- _AVAILABLE DATA_:
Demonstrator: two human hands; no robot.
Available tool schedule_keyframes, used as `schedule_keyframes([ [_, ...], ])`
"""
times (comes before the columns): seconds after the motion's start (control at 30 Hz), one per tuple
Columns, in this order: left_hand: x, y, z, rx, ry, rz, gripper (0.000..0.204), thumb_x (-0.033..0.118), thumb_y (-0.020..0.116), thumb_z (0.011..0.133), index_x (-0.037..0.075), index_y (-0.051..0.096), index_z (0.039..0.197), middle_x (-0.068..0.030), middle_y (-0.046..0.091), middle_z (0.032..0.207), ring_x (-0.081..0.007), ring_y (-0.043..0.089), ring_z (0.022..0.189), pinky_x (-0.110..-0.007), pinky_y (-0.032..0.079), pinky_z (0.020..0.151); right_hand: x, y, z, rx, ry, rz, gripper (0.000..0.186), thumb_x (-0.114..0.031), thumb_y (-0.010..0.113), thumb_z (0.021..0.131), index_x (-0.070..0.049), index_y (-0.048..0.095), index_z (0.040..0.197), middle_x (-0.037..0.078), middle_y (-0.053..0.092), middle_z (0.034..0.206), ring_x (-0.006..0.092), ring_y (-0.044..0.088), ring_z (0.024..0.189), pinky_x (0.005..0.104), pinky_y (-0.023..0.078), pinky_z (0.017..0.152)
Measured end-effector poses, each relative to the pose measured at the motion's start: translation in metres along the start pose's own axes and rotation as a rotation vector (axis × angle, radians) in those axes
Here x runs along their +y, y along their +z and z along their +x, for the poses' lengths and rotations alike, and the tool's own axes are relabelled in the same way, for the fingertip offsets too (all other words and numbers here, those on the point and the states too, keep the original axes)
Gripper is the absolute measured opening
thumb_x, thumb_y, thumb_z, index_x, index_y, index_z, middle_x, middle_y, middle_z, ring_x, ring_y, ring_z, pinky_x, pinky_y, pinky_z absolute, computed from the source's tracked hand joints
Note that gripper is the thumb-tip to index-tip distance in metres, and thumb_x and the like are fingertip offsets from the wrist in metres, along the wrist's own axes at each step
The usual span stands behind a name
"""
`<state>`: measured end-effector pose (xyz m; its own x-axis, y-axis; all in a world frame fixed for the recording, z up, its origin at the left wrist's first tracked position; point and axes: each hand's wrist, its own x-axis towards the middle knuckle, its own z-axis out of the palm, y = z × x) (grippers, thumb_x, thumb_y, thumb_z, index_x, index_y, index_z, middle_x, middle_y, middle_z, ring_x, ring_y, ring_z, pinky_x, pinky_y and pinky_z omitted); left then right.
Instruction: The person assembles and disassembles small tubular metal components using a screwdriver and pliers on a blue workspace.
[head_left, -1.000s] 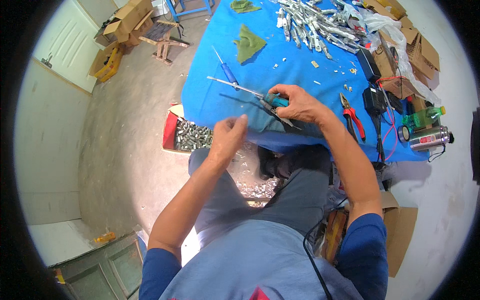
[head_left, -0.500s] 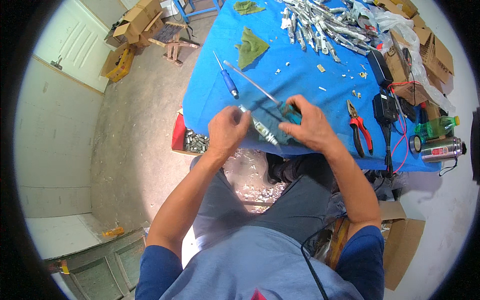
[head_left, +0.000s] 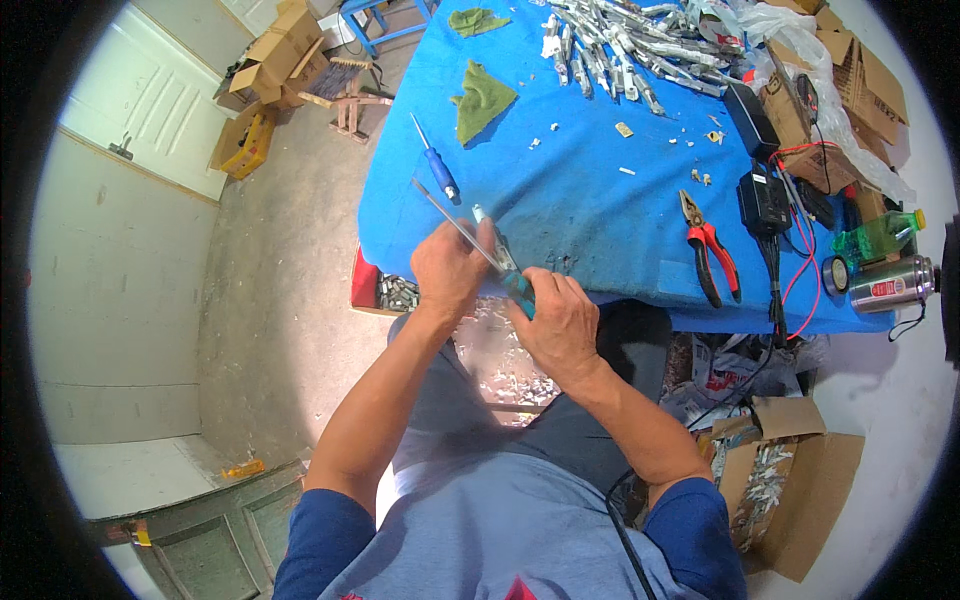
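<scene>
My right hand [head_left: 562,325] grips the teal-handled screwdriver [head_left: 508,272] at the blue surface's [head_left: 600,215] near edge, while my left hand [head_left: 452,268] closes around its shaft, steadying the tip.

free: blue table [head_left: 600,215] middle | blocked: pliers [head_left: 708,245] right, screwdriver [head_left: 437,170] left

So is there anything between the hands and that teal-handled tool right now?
Nothing visible. The right hand grips the teal handle, and the left hand is on the thin metal shaft at the near edge of the blue table.
</scene>
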<state>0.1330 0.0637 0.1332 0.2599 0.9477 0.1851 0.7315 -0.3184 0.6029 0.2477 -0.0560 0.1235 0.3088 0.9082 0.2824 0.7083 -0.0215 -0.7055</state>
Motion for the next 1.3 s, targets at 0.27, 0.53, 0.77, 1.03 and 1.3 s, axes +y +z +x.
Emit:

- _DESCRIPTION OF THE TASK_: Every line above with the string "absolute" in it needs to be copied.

- _RESPONSE BELOW_:
Gripper is the absolute measured opening
thumb_x, thumb_y, thumb_z, index_x, index_y, index_z, middle_x, middle_y, middle_z, ring_x, ring_y, ring_z, pinky_x, pinky_y, pinky_z absolute, computed from the source's tracked hand joints

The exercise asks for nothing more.